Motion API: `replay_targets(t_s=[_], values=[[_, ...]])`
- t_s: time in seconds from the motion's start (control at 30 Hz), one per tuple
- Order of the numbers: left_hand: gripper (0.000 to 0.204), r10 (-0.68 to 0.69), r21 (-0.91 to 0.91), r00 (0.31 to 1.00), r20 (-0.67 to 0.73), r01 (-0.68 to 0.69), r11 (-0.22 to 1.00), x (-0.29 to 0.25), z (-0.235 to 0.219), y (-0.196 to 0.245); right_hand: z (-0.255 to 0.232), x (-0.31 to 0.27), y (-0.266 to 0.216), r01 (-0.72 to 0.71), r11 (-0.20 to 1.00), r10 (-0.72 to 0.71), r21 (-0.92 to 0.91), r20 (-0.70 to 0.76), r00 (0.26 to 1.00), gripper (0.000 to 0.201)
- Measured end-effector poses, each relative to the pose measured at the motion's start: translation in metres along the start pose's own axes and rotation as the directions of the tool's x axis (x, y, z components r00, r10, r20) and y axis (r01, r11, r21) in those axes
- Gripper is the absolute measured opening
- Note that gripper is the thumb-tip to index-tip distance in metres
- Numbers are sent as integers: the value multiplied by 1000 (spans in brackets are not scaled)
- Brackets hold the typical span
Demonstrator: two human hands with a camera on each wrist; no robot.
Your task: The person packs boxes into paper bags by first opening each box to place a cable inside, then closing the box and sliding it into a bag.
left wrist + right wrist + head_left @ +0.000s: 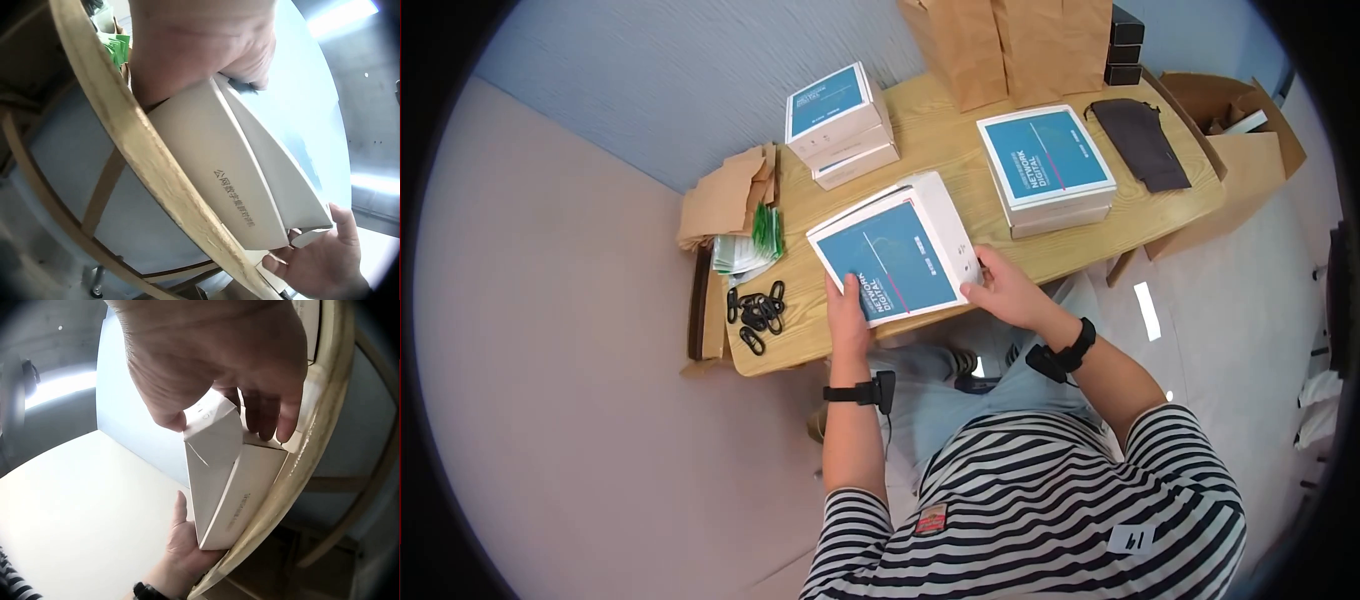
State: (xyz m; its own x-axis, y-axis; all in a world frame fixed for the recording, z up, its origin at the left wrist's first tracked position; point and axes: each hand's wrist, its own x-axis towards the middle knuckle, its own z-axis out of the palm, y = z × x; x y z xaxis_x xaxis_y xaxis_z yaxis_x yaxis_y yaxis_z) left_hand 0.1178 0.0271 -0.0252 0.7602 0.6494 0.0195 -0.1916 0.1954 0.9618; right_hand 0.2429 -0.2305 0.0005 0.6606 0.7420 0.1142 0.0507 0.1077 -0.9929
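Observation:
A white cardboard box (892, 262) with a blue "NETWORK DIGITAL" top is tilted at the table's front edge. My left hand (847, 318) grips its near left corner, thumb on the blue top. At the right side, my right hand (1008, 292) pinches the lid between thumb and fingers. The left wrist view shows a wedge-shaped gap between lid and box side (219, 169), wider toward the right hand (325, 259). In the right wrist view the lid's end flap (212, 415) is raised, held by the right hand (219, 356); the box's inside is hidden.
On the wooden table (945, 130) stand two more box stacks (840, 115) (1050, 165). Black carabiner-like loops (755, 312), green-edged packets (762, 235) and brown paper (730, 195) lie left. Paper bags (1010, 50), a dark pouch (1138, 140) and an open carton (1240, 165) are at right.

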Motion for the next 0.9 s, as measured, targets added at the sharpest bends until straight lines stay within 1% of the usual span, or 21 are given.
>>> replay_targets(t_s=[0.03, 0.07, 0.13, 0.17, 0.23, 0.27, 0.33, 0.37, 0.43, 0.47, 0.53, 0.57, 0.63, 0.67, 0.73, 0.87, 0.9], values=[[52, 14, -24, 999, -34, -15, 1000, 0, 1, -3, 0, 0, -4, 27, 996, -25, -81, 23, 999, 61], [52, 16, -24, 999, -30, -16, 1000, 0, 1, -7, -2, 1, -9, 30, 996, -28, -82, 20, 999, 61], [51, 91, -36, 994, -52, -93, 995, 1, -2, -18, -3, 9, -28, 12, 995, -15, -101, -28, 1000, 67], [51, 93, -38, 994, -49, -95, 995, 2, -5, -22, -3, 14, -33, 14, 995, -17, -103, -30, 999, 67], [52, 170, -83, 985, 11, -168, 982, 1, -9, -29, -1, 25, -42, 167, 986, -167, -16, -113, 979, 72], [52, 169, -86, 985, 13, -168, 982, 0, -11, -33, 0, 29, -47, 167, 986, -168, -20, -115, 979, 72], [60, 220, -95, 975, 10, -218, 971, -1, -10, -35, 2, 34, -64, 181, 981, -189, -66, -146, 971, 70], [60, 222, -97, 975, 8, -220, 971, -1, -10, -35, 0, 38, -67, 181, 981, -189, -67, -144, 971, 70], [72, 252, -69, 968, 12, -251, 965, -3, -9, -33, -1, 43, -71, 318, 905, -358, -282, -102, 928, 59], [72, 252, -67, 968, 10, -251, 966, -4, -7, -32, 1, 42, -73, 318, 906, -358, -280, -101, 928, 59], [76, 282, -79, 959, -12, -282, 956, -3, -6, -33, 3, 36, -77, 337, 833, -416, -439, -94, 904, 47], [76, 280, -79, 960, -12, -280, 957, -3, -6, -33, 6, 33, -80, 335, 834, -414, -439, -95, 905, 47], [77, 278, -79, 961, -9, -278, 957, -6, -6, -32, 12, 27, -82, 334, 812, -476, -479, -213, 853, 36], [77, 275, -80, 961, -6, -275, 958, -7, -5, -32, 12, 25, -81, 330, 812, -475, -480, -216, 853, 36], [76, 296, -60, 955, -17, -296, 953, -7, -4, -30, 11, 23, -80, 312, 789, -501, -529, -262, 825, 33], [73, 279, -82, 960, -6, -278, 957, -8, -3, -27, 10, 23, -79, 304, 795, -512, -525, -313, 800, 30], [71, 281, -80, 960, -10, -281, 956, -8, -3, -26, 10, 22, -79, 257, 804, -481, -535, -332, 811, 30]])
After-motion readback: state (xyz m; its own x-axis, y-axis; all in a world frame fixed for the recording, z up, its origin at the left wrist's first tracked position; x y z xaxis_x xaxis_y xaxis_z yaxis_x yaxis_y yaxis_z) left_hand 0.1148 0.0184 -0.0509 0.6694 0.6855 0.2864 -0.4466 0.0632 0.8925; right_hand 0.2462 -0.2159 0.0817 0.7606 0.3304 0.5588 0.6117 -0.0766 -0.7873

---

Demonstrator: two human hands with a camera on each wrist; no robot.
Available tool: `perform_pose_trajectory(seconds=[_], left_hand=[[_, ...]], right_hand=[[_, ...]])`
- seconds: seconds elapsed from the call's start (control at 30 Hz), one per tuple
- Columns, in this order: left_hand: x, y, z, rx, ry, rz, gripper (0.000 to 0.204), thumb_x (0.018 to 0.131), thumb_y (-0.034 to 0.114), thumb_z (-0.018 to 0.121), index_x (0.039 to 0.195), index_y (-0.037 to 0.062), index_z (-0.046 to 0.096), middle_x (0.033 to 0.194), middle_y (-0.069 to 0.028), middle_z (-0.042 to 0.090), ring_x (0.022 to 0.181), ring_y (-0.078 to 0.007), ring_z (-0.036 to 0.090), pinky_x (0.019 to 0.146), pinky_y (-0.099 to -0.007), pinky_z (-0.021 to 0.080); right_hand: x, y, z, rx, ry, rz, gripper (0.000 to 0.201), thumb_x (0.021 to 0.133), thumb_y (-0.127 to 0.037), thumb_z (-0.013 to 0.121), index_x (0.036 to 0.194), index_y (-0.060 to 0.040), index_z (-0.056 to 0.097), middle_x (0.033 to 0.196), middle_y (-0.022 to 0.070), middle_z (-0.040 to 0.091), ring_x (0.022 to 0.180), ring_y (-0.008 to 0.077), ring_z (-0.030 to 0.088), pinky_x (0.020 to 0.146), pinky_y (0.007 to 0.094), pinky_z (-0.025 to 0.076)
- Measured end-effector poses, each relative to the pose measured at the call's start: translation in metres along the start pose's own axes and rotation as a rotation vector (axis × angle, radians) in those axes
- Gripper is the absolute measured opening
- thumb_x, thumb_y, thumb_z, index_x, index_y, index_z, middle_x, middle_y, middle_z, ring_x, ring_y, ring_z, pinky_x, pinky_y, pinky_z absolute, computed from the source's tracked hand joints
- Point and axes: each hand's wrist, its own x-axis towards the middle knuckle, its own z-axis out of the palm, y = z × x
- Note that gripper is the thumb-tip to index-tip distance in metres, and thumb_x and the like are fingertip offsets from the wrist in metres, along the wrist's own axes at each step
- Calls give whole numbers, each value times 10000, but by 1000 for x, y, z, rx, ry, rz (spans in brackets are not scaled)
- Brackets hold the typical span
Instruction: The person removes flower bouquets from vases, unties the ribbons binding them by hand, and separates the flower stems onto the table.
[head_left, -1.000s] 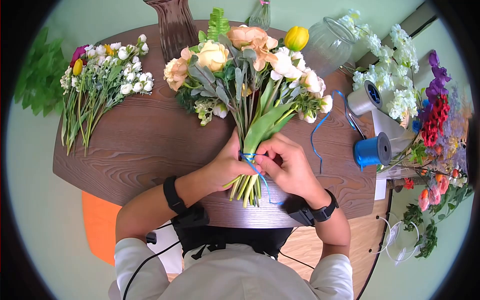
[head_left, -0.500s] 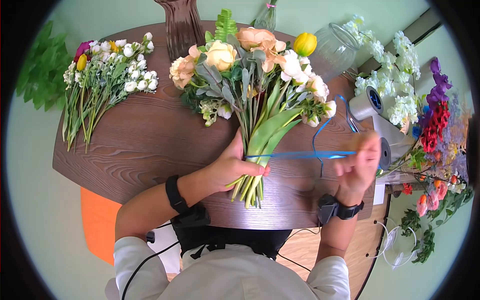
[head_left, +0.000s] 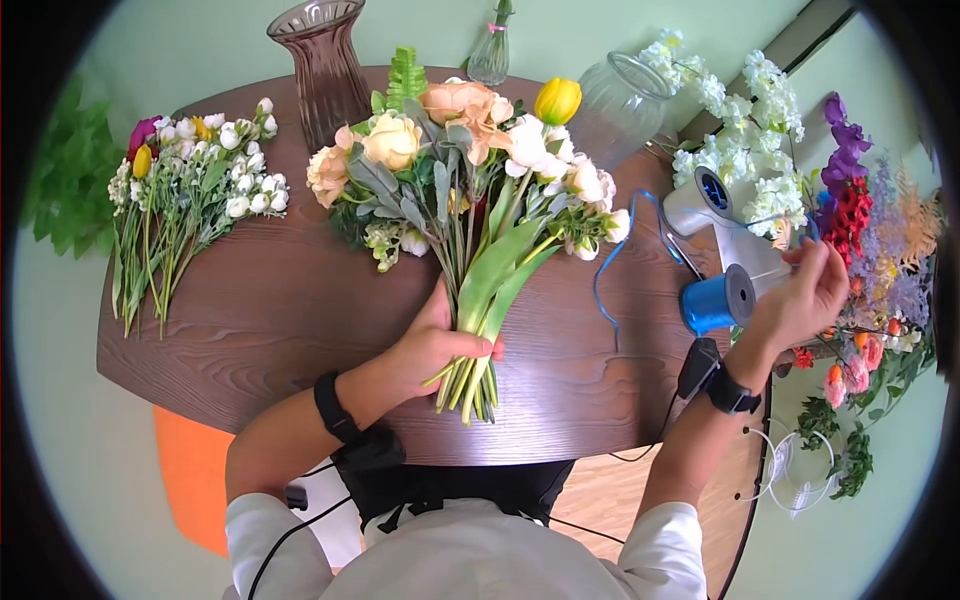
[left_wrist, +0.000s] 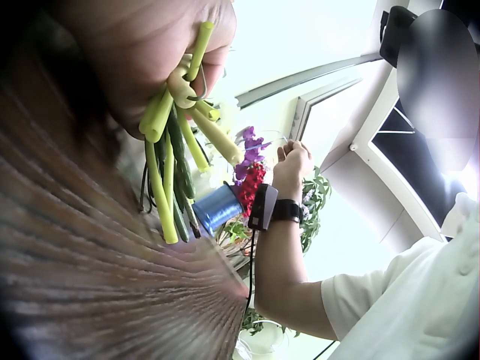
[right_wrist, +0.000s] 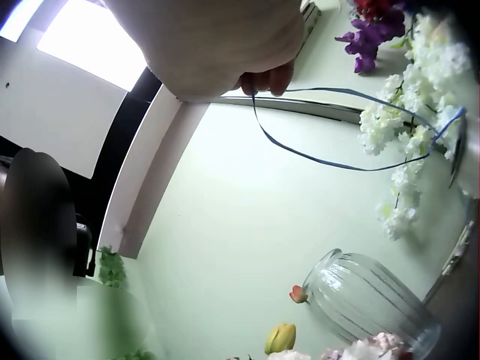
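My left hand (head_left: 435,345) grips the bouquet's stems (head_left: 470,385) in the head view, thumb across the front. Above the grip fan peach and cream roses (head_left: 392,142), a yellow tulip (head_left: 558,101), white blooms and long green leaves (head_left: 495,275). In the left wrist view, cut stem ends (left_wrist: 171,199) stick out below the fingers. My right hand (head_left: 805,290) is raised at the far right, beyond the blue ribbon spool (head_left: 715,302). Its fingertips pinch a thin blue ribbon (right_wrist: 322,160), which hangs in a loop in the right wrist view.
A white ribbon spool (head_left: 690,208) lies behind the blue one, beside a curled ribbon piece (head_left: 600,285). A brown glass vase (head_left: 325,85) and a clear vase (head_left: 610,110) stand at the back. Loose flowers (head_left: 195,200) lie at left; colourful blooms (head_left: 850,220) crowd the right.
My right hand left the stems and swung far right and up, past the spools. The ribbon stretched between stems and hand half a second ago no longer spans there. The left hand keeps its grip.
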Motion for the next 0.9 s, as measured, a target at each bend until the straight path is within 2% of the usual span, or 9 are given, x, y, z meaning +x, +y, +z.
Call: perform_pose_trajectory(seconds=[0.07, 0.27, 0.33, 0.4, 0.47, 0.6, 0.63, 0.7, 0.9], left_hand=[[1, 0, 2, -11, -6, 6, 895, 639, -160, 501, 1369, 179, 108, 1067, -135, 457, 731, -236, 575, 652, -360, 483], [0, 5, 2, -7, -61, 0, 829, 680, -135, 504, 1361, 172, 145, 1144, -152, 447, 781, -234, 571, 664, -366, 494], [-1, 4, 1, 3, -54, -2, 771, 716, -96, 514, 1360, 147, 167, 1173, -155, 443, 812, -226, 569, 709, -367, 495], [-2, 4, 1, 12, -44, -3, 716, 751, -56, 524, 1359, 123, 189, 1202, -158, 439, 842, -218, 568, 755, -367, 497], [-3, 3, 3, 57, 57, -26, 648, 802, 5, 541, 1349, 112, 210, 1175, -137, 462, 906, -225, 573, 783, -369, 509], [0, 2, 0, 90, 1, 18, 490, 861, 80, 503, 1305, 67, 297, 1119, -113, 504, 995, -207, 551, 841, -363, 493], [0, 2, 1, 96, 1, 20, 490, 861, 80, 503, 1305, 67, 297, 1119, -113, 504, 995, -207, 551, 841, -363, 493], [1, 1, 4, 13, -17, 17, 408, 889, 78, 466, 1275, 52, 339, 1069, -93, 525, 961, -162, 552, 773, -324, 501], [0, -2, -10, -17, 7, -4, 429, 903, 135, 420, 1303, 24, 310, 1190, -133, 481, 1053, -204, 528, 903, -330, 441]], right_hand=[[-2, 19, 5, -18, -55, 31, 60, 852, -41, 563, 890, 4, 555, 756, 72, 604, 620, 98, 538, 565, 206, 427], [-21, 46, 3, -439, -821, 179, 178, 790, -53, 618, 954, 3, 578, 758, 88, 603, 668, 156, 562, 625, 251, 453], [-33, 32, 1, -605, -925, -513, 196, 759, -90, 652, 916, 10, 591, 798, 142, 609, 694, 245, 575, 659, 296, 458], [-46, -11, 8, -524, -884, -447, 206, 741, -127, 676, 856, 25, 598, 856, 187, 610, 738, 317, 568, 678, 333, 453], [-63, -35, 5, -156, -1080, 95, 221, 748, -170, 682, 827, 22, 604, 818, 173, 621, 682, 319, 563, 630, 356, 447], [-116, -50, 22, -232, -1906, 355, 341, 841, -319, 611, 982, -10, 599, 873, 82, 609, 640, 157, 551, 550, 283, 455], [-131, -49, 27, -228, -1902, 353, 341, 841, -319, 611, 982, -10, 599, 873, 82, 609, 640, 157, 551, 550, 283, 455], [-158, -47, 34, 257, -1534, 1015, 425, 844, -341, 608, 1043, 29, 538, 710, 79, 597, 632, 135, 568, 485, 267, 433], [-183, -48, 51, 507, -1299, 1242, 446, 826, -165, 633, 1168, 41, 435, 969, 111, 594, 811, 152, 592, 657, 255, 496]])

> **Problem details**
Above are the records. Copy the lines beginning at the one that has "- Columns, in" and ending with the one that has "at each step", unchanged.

> **The completed task**
- Columns, in this order: left_hand: x, y, z, rx, ry, rz, gripper (0.000 to 0.204), thumb_x (0.018 to 0.131), thumb_y (-0.034 to 0.114), thumb_z (-0.018 to 0.121), index_x (0.039 to 0.195), index_y (-0.037 to 0.062), index_z (-0.046 to 0.096), middle_x (0.033 to 0.194), middle_y (-0.069 to 0.028), middle_z (-0.042 to 0.090), ring_x (0.022 to 0.181), ring_y (-0.078 to 0.007), ring_z (-0.036 to 0.090), pinky_x (0.019 to 0.146), pinky_y (-0.099 to -0.007), pinky_z (-0.021 to 0.080); right_hand: x, y, z, rx, ry, rz, gripper (0.000 to 0.201), thumb_x (0.021 to 0.133), thumb_y (-0.127 to 0.037), thumb_z (-0.013 to 0.121), index_x (0.036 to 0.194), index_y (-0.060 to 0.040), index_z (-0.056 to 0.097), middle_x (0.033 to 0.196), middle_y (-0.022 to 0.070), middle_z (-0.040 to 0.091), ring_x (0.022 to 0.180), ring_y (-0.008 to 0.077), ring_z (-0.030 to 0.088), pinky_x (0.020 to 0.146), pinky_y (0.007 to 0.094), pinky_z (-0.025 to 0.076)
- Measured end-effector poses, each relative to the pose measured at the call's start: translation in metres along the start pose's own axes and rotation as a rotation vector (axis × angle, radians) in those axes
- Gripper is the absolute measured opening
- thumb_x, thumb_y, thumb_z, index_x, index_y, index_z, middle_x, middle_y, middle_z, ring_x, ring_y, ring_z, pinky_x, pinky_y, pinky_z absolute, computed from the source's tracked hand joints
- Point and axes: each hand's wrist, its own x-axis towards the middle knuckle, its own z-axis out of the palm, y = z × x
- Note that gripper is the thumb-tip to index-tip distance in metres, and thumb_x and the like are fingertip offsets from the wrist in metres, along the wrist's own axes at each step

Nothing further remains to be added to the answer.